I have tried without the escaped quotes, but it will not plan because it expects a string. It seems like it is interpreting the escaped sequences literally, but I cannot get around this issue.

edit: my particular issue appears to be a bug with a wait block with rollout = true set for the deployment.

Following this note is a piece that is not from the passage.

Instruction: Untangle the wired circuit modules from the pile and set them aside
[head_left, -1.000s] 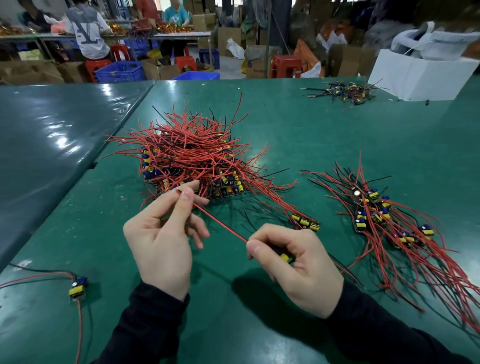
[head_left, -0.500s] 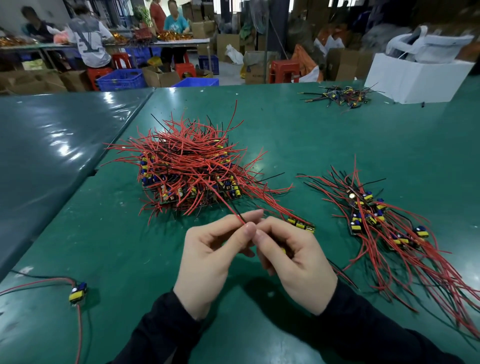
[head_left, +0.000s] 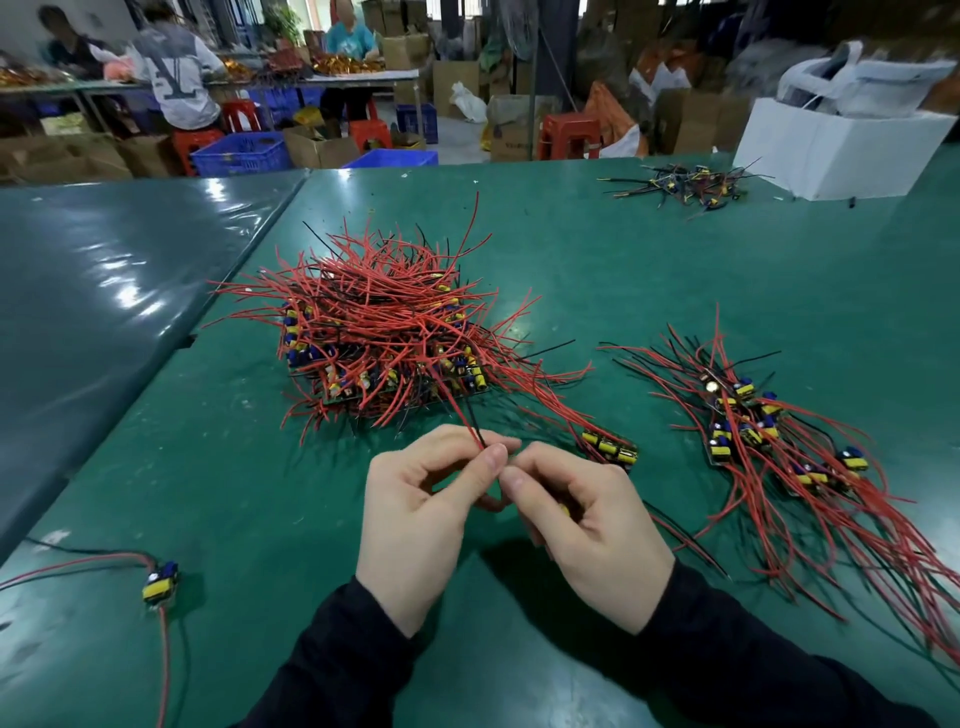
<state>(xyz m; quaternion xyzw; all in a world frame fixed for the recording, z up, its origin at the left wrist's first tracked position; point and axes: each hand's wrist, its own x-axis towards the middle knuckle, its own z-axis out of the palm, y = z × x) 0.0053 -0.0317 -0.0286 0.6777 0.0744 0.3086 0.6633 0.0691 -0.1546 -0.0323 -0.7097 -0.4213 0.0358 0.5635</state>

When I remove this block, I do not see this behavior anymore, no matter what computed_fields is set to.

sbocinec commented 9 months ago

I confirm, we do experience exactly the same issue as @rigman24 - when wait { rollout = true } is provided for a Daemonset in the kubernetes_manifest resource, the apply of the configuration consistently fail wit the above error that requires a retry for the error to disappear.

It's currently very incovenient to manage daemonsets using this resource and there are no many other options as the gavinbunney/kubectl provider is no more maintained...

EDIT: So I have troubleshooted further, and I'm experiencing the error even when I remove the wait block from the resource.

I plan to check if migrating the DaemonSet from kubernetes_manifest to kubernetes_daemon_set could address this issue.

sbocinec commented 9 months ago

I've tried to use kubernetes_daemon_set_v1 resource - it does not throw Error: Provider produced inconsistent result after apply error, but it does not respect wait_for_rollout = true and is always applied immediately, as you can read in #2092. It's a magic circle, there is no way how to correctly manage DaemonSets in kubernetes provider right now.

johan3141592 commented 2 months ago

I'm using kubernetes_manifest and an AWS EKS cluster and run into the same issue as @thomas-riccardi.

Terraform v1.9.5
on darwin_arm64
+ provider registry.terraform.io/hashicorp/kubernetes v2.32.0

@alexsomesan it looks like #2432 (created by @BBBmau and marked as closing this issue) is assigned to you, do you have an estimate of when this will be merged?

JulesClaussen commented 2 weeks ago

We have the same issue with deployments as well, where each update of the deployments triggers the error: ... produced an unexpected new value: .object.metadata.annotations["deployment.kubernetes.io/revision"]: was cty.StringVal("14"), but now cty.StringVal("15").

This has been ongoing for quite a while, does anyone have a workaround?

gnuletik commented 2 weeks ago

To sum up the issue here, when applying a Deployment through kubernetes_manifest with wait { rollout = true }, this error always occurs.

https://github.com/hashicorp/terraform-provider-kubernetes/pull/2432 seems to fix the issue but the PR is awaiting review since April 2024. @iBrandyJackson @alexsomesan could you have a look at this PR?

Thanks!

jan-g commented 2 weeks ago

I hate to add a simple "me too", but we're seeing the same thing with the deployment.kubernetes.io/revision being spuriously carped about.

There seemed to be some energy being spent on this - has it gone off the boil?